All,

We (Workday) currently uptake Polaris as Maven dependencies and add 
functionality on top of the core libraries. It started as authentication 
enhancements, but now I have custom listeners for events, custom listeners for 
metrics persistence, a SCIM interface, and there is an ask from a data partner 
to expose semantic information via OSI.  Also, till the Iceberg community sorts 
out FGAC and / or metadata labels, there are asks to share some form of hints 
for enforcing authorization on the data partners' side.
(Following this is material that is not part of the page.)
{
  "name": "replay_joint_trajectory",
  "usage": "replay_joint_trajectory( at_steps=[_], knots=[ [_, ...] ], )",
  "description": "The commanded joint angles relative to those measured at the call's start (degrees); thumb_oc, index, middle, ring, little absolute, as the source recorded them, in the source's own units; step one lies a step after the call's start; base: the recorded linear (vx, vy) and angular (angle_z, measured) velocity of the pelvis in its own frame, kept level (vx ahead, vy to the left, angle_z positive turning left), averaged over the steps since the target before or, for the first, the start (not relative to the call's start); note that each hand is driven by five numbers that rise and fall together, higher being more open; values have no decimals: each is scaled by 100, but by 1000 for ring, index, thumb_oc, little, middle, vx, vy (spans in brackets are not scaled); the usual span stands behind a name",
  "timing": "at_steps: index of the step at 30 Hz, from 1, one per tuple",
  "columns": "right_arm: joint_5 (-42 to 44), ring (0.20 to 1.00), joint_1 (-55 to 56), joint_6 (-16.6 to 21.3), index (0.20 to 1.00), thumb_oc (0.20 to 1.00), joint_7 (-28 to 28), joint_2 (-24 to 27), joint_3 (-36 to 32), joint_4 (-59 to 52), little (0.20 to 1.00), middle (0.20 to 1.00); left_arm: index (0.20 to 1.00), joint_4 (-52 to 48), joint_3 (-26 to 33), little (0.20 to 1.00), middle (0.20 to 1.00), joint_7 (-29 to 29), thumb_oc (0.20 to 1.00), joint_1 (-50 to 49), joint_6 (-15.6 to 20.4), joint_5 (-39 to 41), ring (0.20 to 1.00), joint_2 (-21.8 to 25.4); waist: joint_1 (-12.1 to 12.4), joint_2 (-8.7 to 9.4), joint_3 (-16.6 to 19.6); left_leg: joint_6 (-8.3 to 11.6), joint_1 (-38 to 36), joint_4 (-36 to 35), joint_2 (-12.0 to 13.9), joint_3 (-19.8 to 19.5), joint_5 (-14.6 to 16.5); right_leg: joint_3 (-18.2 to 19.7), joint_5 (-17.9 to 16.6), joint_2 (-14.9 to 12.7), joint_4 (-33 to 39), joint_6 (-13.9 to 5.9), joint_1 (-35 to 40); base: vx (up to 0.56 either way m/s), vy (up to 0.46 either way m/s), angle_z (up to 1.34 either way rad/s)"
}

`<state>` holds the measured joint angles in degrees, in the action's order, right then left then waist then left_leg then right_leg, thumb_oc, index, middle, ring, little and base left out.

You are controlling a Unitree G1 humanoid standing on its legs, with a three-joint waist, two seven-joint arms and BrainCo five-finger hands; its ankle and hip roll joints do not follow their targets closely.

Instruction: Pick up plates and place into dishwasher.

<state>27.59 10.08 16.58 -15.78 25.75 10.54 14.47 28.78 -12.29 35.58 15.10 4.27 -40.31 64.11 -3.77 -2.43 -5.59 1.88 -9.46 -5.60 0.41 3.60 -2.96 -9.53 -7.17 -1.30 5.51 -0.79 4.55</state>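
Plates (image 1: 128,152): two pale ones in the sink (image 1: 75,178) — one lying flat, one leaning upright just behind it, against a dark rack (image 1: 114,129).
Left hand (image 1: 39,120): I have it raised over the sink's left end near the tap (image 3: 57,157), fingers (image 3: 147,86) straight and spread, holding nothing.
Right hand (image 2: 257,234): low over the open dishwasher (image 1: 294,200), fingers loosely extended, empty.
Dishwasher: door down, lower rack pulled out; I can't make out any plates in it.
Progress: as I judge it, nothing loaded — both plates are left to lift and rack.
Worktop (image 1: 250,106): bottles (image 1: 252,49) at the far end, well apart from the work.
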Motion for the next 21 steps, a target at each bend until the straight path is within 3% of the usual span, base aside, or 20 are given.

Our current use-cases 
are all federated data where our data partners (Salesforce, Snowflake, 
Databricks, Google and Amazon) federate Workday data through their catalog 
services.

Our timelines are very aggressive, so I have added the functionality that I 
need on our custom build, then turn around and contribute it to the Polaris OSS 
and when we uptake new features, delete the code I added. Thankfully, Quarkus 
makes this relatively easy. There are some places where I can not extend easily 
and need it to be done in the Polaris OSS first (AWS session tags was one such 
feature).

I want to share a concrete data point from recent work on the metrics reporting 
feature (PR #4115 / #4756) that illustrates why each of these matters.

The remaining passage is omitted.